The Rev. Al Sharpton organized a rally outside CBS corporate HQ on 52nd Street today and met with company officials today. Former NAACP head Bruce Gordon, a CBS Corp. director, told AP he anticipated Moonves would "make the smart decision" and cancel the show.

Moonves said in his statement this afternoon: "In our meetings with concerned groups, there has been much discussion of the effect language like this has on our young people, particularly young women of color trying to make their way in this society."

"That consideration has weighed most heavily on our minds as we made our decision, as have the many emails, phone calls and personal discussions we have had with our colleagues across the CBS Corporation and our many other constituencies," he continued. "We are now presented with a significant opportunity to expand on our record on issues of diversity, race and gender. We intend to seize that opportunity as we move forward together."

After cancelling Imus last night, MSNBC today—reluctantly and awkwardly—hosted Imus's previously scheduled broadcast of his 18th annual Radiothon fundraiser for children's medical issues (cancer, SIDS) from its Secaucus, NJ studios today.

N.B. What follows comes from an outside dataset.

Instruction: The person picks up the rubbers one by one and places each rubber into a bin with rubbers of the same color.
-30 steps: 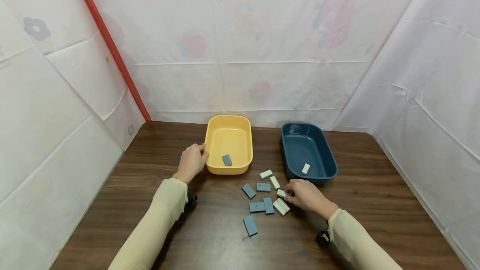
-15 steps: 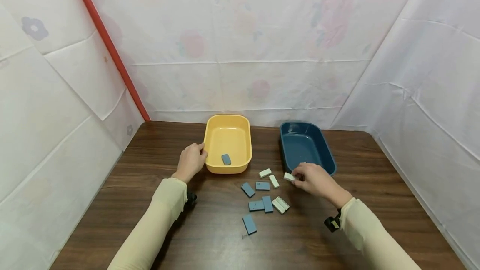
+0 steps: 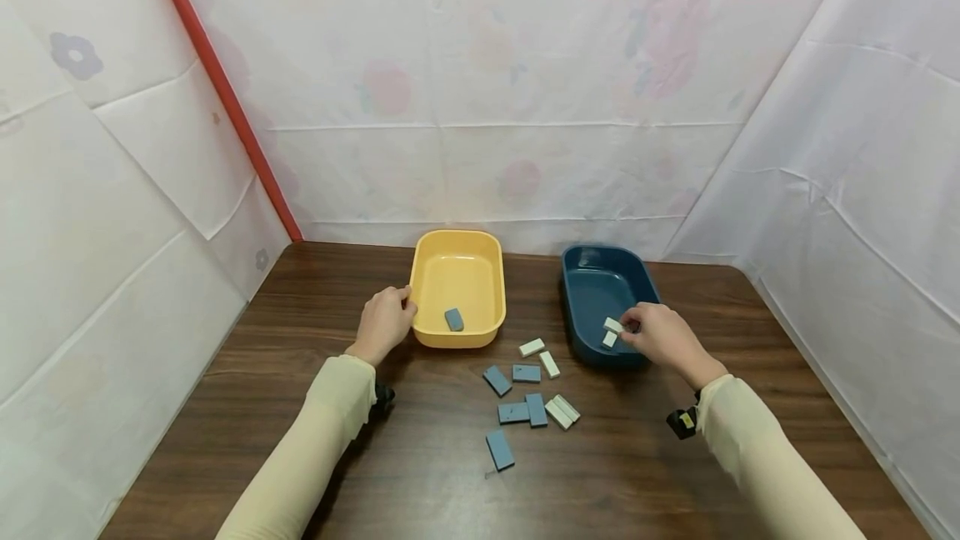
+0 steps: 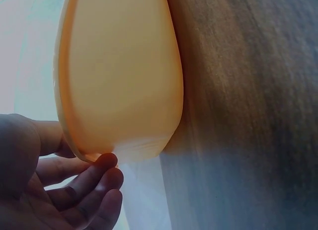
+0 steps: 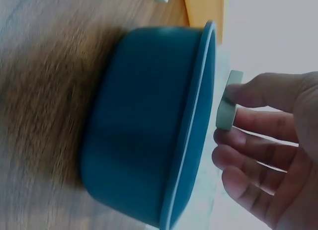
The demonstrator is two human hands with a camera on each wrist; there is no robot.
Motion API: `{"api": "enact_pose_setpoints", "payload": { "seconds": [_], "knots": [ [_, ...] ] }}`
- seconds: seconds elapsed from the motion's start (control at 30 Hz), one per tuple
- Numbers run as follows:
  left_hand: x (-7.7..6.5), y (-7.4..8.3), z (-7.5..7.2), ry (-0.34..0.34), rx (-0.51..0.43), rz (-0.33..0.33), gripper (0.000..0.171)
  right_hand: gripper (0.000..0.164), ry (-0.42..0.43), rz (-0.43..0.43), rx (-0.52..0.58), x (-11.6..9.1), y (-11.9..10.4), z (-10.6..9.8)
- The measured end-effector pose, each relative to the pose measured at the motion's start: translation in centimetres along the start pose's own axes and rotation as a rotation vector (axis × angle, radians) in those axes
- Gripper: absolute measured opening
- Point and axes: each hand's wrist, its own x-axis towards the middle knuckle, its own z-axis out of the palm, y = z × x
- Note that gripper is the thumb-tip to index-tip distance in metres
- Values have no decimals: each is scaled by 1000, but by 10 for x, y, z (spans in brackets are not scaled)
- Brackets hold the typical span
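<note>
My right hand (image 3: 667, 338) pinches a small white rectangular block (image 5: 229, 101) between thumb and fingers, above the blue tub (image 3: 576, 307). Another white block (image 3: 610, 340) lies inside that tub, just below the held one in the head view. My left hand (image 3: 385, 319) grips the left rim of the yellow tub (image 3: 459, 242); the left wrist view shows the thumb and fingertips on either side of the rim (image 4: 60, 91). One blue-grey block (image 3: 453, 320) lies in the yellow tub.
Several blue-grey blocks (image 3: 500, 450) lie scattered on the wooden table (image 3: 420, 473) in front of the tubs. Among them are a pair of touching white blocks (image 3: 562, 412), and two more white blocks (image 3: 550, 365) nearer the tubs. White sheeting (image 3: 480, 90) closes the back and sides.
My right hand has picked up a white block from the table, lifted it, and carried it up and right over the blue tub. The left hand stays on the yellow tub's rim.
</note>
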Motion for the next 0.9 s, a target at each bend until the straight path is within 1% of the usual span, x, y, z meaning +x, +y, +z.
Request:
{"api": "enact_pose_setpoints", "payload": {
  "seconds": [0.13, 0.23, 0.3, 0.37, 0.57, 0.63, 0.73, 0.8, 0.9],
  "knots": [
    [0, 0, 1, 2, -6, -4, 42, 20, -4, 97, -26, 3, 7, 2],
    [0, -1, 1, 3, -5, -3, 42, 19, -20, 174, -33, 6, 11, 5],
    [1, 0, 0, -1, -2, 1, 41, 18, -43, 205, -30, 8, 14, 6],
    [2, 0, -1, -3, 4, 9, 41, 18, -65, 227, -23, 11, 16, 6],
    [9, 4, -4, 22, 0, 38, 39, 22, -99, 246, -11, 23, 22, 5],
    [10, 4, -5, 22, -2, 35, 39, 29, -106, 257, -6, 27, 23, 6],
    [8, 2, -4, 4, -4, 22, 40, 38, -121, 288, -7, 30, 23, 8],
    [6, 1, -3, -8, -18, 13, 40, 40, -127, 320, 1, 32, 23, 11],
    [4, -1, -1, -17, -42, -4, 41, 37, -143, 356, 19, 32, 23, 15]
  ]
}}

Imus said on that broadcast this morning, "I don't know if this will be my last Radiothon, my suspicion is it will be... I don't want to turn this into a memorial service for me," according to Reuters. He also said he still intends to meet with the Rutgers team and called recent media coverage "hypocritical."

The race-related furor erupted as TV One airs the landmark series Roots this week, notes the Baltimore Sun. BET announced it will air two news specials in response to the Imus situation: Black is Beautiful: The N-Word (8pm ET; repeats Sunday at 11:30am and 10:30pm) and Nappy Headed Who? Inside the Imus Controversy (tomorrow at 7:30pm ET).

And proving that hatred begets hatred, David Usher, described as an analyst for an organization called The True Equality Network, is using the Imus flap as a hook to call for cable operators to drop Lifetime Movie Network for, in his view, promoting an agenda of "radical feminism." Usher writes in his call for an LMN boycott: "Imus's comments did not actually harm anyone."